Suppose you have been in what looks like a foul slump of cash-game sessions. You play every day, but in September had just 10 winning sessions out of 30. You need to understand how likely that is to happen.

First we have to know the probability of winning or losing in any given session. For that, it's important to have a reliable, long-term record. (You do have that, right? If not, it is a problem you desperately want to fix.) Let's suppose over several years you will have won 65% of the time and lost 35%. The duty for the binomial calculator, then, is to figure out the probability of getting only 10 winning sessions in 30 trials, when the probability of a win is 0.65.

The answer is lots less than you almost certainly think — it's 0.0001, or 0.01%. If you've played numerous poker on a typical basis, it's possible you'll think it is not too surprising to have a slump like 20 losses in 30 sessions, even if one can be a consistent winner. And you're right — it isn't unusual in real life, by no means anything just like the 1-in-10,000 rarity that the maths says. So what is going on on?

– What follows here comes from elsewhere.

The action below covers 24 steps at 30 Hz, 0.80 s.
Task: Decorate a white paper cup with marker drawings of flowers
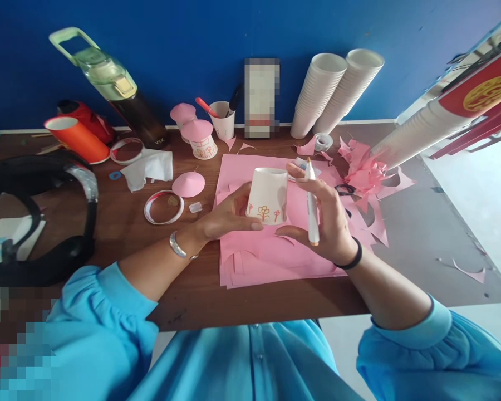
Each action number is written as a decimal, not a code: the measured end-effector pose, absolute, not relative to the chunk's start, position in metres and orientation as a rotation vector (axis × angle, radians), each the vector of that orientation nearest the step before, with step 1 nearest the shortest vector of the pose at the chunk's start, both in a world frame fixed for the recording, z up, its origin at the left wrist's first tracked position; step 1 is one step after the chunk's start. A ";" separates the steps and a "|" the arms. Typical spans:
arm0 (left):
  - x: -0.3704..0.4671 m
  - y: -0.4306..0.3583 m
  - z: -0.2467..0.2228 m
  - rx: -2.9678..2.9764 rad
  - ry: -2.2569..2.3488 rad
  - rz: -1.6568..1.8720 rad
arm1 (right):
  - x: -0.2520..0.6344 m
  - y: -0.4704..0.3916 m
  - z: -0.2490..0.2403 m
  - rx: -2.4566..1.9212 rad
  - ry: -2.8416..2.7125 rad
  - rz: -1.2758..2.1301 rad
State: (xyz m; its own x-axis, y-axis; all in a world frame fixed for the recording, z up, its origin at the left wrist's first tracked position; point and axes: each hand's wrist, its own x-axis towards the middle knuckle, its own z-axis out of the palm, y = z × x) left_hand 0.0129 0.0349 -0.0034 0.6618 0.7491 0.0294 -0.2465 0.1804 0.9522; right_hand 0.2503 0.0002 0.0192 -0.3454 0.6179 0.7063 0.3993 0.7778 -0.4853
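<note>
My left hand (229, 214) is closed around a white paper cup (268, 192), thumb along its lower edge. The cup stands narrow end up, with orange and red flowers drawn around its wide lower end. In my right hand (329, 217) a white marker (313, 209) is held upright, its orange-brown tip pointing up. The right fingers are just right of the cup. Beneath both hands lie stacked pink paper sheets (250, 267). To the left, a pink paper cone (188, 184) rests on the table. Behind it stands a drawn-on cup with a pink cone roof (197, 130).
At the back are a pen cup (224, 125), two paper cup stacks (319, 94) and a tall bottle (133, 106). Pink scraps (365, 167) lie to the right. Tape rings (164, 208) and a black strapped object (83, 223) are at left.
</note>
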 end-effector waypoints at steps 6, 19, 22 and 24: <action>0.014 0.037 -0.001 1.237 0.422 0.665 | 0.252 0.002 0.019 -0.774 -2.047 0.155; 0.017 0.031 -0.006 1.410 0.694 0.762 | 0.251 -0.002 0.023 -0.791 -2.147 0.017; 0.013 0.034 -0.008 1.266 0.673 0.763 | 0.255 -0.007 0.030 -0.738 -2.032 -0.059; 0.012 0.035 -0.009 1.227 0.650 0.762 | 0.257 -0.013 0.034 -0.737 -1.991 -0.083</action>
State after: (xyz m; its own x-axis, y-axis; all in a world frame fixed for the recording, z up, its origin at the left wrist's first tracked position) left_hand 0.0121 0.0355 -0.0088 0.5948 0.8032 -0.0328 -0.1587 0.1574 0.9747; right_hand 0.2570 -0.0125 0.0343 -0.3427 0.4628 0.8175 0.5294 0.8140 -0.2389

Unlike the former problems we calculated about coin tosses and what cards you're dealt, whether you win or lose in any given session isn't a purely random event. It depends upon how well you're playing, how well the opposite individuals are playing, how long you play, and other variables. However the calculator assumes that randomness is the one thing determining the results.

Going back to the coin-flip outcomes, in the future the probability is so low that the safest conclusion isn't that you've got just witnessed an immensely unlikely event, but that the coin isn't, in fact, as fair as you had previously assumed. Similarly, given the very low probability of the observed losing streak for September, the logical conclusion is that your slump is not because of chance alone.

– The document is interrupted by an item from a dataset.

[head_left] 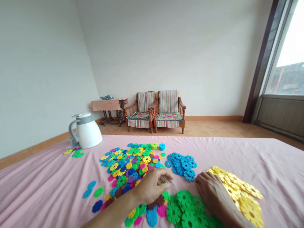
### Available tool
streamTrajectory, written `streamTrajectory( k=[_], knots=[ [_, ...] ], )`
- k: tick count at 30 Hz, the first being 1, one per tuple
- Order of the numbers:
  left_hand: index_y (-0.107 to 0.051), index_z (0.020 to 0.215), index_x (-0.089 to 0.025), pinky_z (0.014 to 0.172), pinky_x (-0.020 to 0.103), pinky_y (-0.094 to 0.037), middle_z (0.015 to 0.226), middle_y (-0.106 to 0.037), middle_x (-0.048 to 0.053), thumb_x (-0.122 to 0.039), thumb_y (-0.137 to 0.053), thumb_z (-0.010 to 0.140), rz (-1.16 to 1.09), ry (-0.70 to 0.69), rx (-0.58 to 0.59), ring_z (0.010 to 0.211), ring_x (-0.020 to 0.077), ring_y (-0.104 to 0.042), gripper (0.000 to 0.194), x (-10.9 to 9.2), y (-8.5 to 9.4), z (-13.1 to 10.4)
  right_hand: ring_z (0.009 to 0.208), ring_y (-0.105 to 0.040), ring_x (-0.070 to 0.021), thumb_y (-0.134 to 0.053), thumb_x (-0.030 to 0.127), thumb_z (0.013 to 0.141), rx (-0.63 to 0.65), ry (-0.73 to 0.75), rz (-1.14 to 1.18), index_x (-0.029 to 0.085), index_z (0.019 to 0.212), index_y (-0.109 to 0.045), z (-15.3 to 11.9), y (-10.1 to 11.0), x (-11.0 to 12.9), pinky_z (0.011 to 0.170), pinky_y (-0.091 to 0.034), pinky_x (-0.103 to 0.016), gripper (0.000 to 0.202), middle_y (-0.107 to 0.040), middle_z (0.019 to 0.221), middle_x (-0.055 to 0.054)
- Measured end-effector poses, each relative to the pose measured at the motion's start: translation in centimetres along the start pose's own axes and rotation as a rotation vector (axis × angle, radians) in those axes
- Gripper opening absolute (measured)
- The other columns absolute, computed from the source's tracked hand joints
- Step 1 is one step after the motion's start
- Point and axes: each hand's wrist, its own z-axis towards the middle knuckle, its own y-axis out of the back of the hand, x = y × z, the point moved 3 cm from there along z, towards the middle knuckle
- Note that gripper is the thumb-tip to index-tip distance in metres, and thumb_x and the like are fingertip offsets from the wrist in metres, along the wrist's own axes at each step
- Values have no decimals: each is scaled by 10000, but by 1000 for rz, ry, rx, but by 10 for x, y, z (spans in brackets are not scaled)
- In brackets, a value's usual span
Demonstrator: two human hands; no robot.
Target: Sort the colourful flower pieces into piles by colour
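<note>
My left hand (pixel 153 186) is curled over the right side of a mixed heap of notched plastic building discs (pixel 129 164). A thin green edge shows between its fingers, apparently a green disc held edge-on. My right hand (pixel 211 193) is low, with fingers bent down and pressed together; whatever they hold is hidden. It lies between a pile of yellow discs (pixel 251 207), a pile of blue discs (pixel 181 164) and a pile of green discs (pixel 185 210), covering part of the green one.
A white and grey jug (pixel 89 133) stands at the left of the pink cloth (pixel 237 152), with a few discs beside it. Small stacks of lime discs (pixel 154 145) and blue discs (pixel 162 146) stand behind the heap. Two wooden armchairs (pixel 168 104) are beyond the table.
</note>
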Motion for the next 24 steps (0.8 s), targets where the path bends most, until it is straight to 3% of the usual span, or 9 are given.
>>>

By this means, the binomial calculator tells you that something hugely non-random was tanking your win rate, and also you want to set about understanding what it is, so to fix it. (Hint: The primary place to seem for a culprit is within the mirror.)

Tournaments

One more example: You have been playing the similar online poker tournament each day for a year — 365 entries. It usually pays 10% of the players. You've cashed 40 times, that is clearly better than the 36.5 that will be expected if the entire players were equally skilled, in order that only luck determined the winners. But is it enough greater you can conclude that you are better than your average opponent, or have you ever just been just a little luckier than they are?

Once more to the binomial calculator! We now have 365 trials, 40 successes, and a probability of success of 10% or 0.1.

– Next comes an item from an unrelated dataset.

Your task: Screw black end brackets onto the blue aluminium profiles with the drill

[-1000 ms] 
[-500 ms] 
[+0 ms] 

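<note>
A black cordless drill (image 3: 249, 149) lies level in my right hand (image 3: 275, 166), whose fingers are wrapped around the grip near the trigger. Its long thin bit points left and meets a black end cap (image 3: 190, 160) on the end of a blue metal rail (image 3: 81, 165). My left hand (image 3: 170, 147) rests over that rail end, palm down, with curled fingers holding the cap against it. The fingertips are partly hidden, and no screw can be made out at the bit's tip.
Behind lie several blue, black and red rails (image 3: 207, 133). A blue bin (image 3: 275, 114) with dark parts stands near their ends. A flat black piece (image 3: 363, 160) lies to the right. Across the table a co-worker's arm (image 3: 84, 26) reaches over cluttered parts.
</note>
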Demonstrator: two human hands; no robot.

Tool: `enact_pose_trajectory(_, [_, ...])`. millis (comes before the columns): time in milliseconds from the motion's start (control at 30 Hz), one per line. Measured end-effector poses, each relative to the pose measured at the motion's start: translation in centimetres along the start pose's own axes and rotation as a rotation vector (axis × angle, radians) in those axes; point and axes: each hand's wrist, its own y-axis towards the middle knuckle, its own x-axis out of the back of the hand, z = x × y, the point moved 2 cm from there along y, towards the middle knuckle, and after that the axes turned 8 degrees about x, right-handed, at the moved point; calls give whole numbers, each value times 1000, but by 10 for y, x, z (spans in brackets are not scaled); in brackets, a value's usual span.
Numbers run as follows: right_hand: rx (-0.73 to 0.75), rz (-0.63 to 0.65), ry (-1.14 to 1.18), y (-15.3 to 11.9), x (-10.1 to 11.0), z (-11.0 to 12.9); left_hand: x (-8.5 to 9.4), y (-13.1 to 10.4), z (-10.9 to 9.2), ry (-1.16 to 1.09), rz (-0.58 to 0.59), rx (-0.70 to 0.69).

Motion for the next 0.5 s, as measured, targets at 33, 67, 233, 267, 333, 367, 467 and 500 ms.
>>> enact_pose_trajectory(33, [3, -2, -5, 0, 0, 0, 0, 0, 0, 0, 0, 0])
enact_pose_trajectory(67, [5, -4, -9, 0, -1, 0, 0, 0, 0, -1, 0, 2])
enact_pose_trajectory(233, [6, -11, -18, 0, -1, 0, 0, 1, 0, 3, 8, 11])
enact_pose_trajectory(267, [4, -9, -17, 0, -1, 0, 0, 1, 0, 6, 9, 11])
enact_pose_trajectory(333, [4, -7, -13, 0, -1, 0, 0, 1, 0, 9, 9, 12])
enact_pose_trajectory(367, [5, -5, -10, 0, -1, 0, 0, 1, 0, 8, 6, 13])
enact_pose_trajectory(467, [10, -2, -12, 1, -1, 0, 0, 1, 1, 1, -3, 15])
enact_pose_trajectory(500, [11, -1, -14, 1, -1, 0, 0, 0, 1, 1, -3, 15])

The calculator spits out about 24% because the likelihood that you would have exactly 40 cashes. More important is the "X ≥ 40" probability, that's about 29%. That is, if the entire entrants in these tournaments had the exact same skill, 29% of them would have a frequency of cashing that may be nearly as good or better than yours. Sorry, but if nearly one-third of your competitors would match your success by luck alone, your results aren't proving that you are meaningfully better than they are.

But what you probably have 45 cashes in place of 40? It sort of feels like not much of a difference, however the math says otherwise. Now the calculator shows that just 8% of entrants of average skill would get results nearly as good or better than yours. That's coming into a low enough probability that it's reasonably safe to imagine that you've a real skill edge at the field.

Conclusion

"Binomial calculator" is more or less a strange, intimidating name, but it really isn't hard to use, and it means that you can answer some sorts of poker math problems that might be impossible without it.

Robert Woolley lives in Asheville, NC. He spent several years in Las Vegas and chronicled his life in poker at the "Poker Grump" blog.

Photos: "Honest Abe," jeff golden CC BY-SA 2.0; "Pocket Aces," Eliya CC BY 2.0.